Brief
Quote the entries that follow exactly, leaving none out.

Exercise material
::::::::

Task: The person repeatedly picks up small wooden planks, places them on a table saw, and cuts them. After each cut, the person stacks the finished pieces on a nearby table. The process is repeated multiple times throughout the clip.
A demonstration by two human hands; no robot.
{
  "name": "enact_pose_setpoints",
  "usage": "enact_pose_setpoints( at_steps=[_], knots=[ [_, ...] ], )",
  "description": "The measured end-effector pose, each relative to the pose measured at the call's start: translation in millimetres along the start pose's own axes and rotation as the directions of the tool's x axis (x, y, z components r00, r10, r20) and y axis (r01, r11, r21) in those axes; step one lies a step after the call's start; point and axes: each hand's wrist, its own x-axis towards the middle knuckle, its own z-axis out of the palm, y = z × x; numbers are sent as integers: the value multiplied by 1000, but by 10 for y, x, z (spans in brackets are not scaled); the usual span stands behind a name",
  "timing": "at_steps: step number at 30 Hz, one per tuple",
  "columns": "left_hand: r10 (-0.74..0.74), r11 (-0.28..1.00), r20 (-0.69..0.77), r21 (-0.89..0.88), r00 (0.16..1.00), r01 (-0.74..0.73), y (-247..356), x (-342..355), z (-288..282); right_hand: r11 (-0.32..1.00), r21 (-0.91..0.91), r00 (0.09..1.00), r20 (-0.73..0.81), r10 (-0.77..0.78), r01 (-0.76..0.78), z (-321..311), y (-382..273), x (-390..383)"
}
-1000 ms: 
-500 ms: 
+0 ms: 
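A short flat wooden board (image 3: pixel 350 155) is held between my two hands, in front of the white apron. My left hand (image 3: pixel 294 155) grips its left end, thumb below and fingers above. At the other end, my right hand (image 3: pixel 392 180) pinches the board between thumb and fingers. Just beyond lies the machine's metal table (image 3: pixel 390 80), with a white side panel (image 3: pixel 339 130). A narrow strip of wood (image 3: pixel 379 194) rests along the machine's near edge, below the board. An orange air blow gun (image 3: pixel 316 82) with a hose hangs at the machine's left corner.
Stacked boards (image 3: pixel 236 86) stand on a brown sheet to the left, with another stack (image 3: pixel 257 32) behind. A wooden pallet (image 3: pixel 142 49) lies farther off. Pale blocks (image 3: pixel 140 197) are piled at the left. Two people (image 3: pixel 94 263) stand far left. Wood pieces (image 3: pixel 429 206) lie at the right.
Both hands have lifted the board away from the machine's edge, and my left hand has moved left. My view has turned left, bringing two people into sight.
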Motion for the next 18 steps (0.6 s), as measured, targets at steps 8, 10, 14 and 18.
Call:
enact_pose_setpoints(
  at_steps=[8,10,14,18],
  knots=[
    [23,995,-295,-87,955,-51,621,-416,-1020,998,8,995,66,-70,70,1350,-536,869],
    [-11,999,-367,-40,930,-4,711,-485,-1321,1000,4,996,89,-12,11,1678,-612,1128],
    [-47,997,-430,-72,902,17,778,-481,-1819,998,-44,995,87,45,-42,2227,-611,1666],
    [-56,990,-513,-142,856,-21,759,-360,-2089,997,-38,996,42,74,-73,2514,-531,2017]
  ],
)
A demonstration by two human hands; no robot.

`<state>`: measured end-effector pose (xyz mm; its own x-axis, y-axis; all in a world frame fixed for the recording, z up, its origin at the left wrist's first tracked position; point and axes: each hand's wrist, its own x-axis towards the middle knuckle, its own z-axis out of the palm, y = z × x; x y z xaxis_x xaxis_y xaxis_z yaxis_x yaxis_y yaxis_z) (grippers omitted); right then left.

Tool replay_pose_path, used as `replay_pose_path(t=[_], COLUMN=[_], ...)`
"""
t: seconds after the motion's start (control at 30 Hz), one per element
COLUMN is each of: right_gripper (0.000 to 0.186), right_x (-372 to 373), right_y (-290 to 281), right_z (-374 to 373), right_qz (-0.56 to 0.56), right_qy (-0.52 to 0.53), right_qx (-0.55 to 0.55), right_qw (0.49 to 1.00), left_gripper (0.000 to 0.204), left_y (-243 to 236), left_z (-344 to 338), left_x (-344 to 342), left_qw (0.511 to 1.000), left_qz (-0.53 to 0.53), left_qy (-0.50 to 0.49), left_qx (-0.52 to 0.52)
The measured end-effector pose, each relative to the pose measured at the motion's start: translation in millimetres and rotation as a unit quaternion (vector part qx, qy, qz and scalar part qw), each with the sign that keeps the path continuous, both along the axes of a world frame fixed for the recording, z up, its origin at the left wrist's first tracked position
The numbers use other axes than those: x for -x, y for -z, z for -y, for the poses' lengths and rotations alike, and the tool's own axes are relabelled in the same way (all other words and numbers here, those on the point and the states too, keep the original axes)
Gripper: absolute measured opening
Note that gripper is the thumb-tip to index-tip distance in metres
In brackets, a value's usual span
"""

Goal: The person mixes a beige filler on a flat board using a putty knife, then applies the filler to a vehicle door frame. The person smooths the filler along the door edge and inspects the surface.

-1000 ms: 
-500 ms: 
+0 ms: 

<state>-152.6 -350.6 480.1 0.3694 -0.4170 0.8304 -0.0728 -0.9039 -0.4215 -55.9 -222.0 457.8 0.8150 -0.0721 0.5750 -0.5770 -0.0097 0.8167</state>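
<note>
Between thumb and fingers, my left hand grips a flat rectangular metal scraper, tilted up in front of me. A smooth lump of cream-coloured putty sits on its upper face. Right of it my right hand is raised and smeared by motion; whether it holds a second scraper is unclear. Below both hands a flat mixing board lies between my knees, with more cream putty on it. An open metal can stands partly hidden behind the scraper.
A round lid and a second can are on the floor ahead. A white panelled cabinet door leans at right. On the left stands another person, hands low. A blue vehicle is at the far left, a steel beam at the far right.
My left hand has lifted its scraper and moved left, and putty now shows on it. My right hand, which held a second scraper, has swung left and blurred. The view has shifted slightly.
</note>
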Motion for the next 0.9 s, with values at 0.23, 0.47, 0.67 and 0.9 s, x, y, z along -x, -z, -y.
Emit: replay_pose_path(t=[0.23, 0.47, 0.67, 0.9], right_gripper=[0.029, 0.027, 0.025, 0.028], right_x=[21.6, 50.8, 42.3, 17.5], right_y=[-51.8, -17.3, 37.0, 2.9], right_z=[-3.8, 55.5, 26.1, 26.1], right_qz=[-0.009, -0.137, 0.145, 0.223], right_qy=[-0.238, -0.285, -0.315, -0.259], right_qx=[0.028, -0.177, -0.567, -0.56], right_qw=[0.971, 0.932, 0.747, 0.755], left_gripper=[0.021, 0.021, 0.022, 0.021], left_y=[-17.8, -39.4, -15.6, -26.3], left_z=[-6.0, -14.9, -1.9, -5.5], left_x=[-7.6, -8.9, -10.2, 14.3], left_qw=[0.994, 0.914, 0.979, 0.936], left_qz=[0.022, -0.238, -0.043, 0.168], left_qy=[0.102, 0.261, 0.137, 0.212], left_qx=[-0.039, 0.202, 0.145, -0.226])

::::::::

Answer box
Task: The person repeatedly picks up small wooden planks, places them on a table saw, and cuts them. After each cut, the person stacks the finished pieces on a nearby table. The process is repeated multiple times throughout the clip.
A demonstration by two human hands; no robot.
{
  "name": "enact_pose_setpoints",
  "usage": "enact_pose_setpoints( at_steps=[_], knots=[ [_, ...] ], )",
  "description": "The measured end-effector pose, each relative to the pose measured at the call's start: translation in millimetres along the start pose's own axes and rotation as the directions of the tool's x axis (x, y, z components r00, r10, r20) and y axis (r01, r11, r21) in those axes; step one lies a step after the call's start; point and axes: each hand's wrist, its own x-axis towards the middle knuckle, its own z-axis out of the palm, y = z × x; numbers are sent as integers: the value multiplied by 1000, but by 10 for y, x, z (spans in brackets are not scaled); the usual span stands behind a name",
  "timing": "at_steps: step number at 30 Hz, one per tuple",
  "columns": "left_hand: r10 (-0.74..0.74), r11 (-0.28..1.00), r20 (-0.69..0.77), r21 (-0.89..0.88), r00 (0.16..1.00), r01 (-0.74..0.73), y (-247..356), x (-342..355), z (-288..282); right_hand: r11 (-0.32..1.00), r21 (-0.91..0.91), r00 (0.09..1.00), r20 (-0.73..0.81), r10 (-0.77..0.78), r01 (-0.76..0.78), z (-321..311), y (-382..273), x (-390..383)"
}
-1000 ms: 
-500 ms: 
+0 ms: 
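A short flat wooden board (image 3: pixel 350 155) is held between my two hands, in front of the white apron. My left hand (image 3: pixel 294 155) grips its left end, thumb below and fingers above. At the other end, my right hand (image 3: pixel 392 180) pinches the board between thumb and fingers. Just beyond lies the machine's metal table (image 3: pixel 390 80), with a white side panel (image 3: pixel 339 130). A narrow strip of wood (image 3: pixel 379 194) rests along the machine's near edge, below the board. An orange air blow gun (image 3: pixel 316 82) with a hose hangs at the machine's left corner.
Stacked boards (image 3: pixel 236 86) stand on a brown sheet to the left, with another stack (image 3: pixel 257 32) behind. A wooden pallet (image 3: pixel 142 49) lies farther off. Pale blocks (image 3: pixel 140 197) are piled at the left. Two people (image 3: pixel 94 263) stand far left. Wood pieces (image 3: pixel 429 206) lie at the right.
Both hands have lifted the board away from the machine's edge, and my left hand has moved left. My view has turned left, bringing two people into sight.
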Motion for the next 18 steps (0.6 s), as measured, targets at steps 8, 10, 14 and 18.
Call:
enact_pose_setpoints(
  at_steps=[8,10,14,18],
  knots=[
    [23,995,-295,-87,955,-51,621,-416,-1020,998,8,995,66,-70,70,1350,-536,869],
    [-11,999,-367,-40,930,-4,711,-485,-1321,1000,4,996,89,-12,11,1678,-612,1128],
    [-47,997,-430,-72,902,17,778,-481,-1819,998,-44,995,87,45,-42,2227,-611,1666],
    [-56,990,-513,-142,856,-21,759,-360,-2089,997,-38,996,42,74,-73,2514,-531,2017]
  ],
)
A demonstration by two human hands; no robot.

`<state>`: measured end-effector pose (xyz mm; its own x-axis, y-axis; all in a world frame fixed for the recording, z up, its origin at the left wrist's first tracked position; point and axes: each hand's wrist, its own x-axis towards the middle knuckle, its own z-axis out of the palm, y = z × x; x y z xaxis_x xaxis_y xaxis_z yaxis_x yaxis_y yaxis_z) (grippers omitted); right then left.

Tool replay_pose_path, used as `replay_pose_path(t=[_], COLUMN=[_], ...)`
"""
t: seconds after the motion's start (control at 30 Hz), one per element
COLUMN is each of: right_gripper (0.000 to 0.186), right_x (-372 to 373), right_y (-290 to 281), right_z (-374 to 373), right_qz (-0.56 to 0.56), right_qy (-0.52 to 0.53), right_qx (-0.55 to 0.55), right_qw (0.49 to 1.00), left_gripper (0.000 to 0.204), left_y (-243 to 236), left_z (-344 to 338), left_x (-344 to 342), left_qw (0.511 to 1.000), left_qz (-0.53 to 0.53), left_qy (-0.50 to 0.49), left_qx (-0.52 to 0.52)
The measured end-effector pose, each relative to the pose measured at the motion's start: translation in millimetres and rotation as a unit quaternion (vector part qx, qy, qz and scalar part qw), each with the sign that keeps the path continuous, both along the axes of a world frame fixed for the recording, z up, its origin at the left wrist's first tracked position
The numbers use other axes than those: x for -x, y for -z, z for -y, for the poses' lengths and rotations alike, and the tool's own axes are relabelled in the same way (all other words and numbers here, those on the point and the states too, keep the original axes)
Gripper: absolute measured opening
Note that gripper is the thumb-tip to index-tip distance in metres
In brackets, a value's usual span
"""

Goal: The person mixes a beige filler on a flat board using a putty knife, then applies the filler to a vehicle door frame. The person smooths the filler along the door edge and inspects the surface.

-1000 ms: 
-500 ms: 
+0 ms: 

<state>-152.6 -350.6 480.1 0.3694 -0.4170 0.8304 -0.0728 -0.9039 -0.4215 -55.9 -222.0 457.8 0.8150 -0.0721 0.5750 -0.5770 -0.0097 0.8167</state>
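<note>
Between thumb and fingers, my left hand grips a flat rectangular metal scraper, tilted up in front of me. A smooth lump of cream-coloured putty sits on its upper face. Right of it my right hand is raised and smeared by motion; whether it holds a second scraper is unclear. Below both hands a flat mixing board lies between my knees, with more cream putty on it. An open metal can stands partly hidden behind the scraper.
A round lid and a second can are on the floor ahead. A white panelled cabinet door leans at right. On the left stands another person, hands low. A blue vehicle is at the far left, a steel beam at the far right.
My left hand has lifted its scraper and moved left, and putty now shows on it. My right hand, which held a second scraper, has swung left and blurred. The view has shifted slightly.
</note>
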Motion for the next 0.9 s, with values at 0.23, 0.47, 0.67 and 0.9 s, x, y, z along -x, -z, -y.
Emit: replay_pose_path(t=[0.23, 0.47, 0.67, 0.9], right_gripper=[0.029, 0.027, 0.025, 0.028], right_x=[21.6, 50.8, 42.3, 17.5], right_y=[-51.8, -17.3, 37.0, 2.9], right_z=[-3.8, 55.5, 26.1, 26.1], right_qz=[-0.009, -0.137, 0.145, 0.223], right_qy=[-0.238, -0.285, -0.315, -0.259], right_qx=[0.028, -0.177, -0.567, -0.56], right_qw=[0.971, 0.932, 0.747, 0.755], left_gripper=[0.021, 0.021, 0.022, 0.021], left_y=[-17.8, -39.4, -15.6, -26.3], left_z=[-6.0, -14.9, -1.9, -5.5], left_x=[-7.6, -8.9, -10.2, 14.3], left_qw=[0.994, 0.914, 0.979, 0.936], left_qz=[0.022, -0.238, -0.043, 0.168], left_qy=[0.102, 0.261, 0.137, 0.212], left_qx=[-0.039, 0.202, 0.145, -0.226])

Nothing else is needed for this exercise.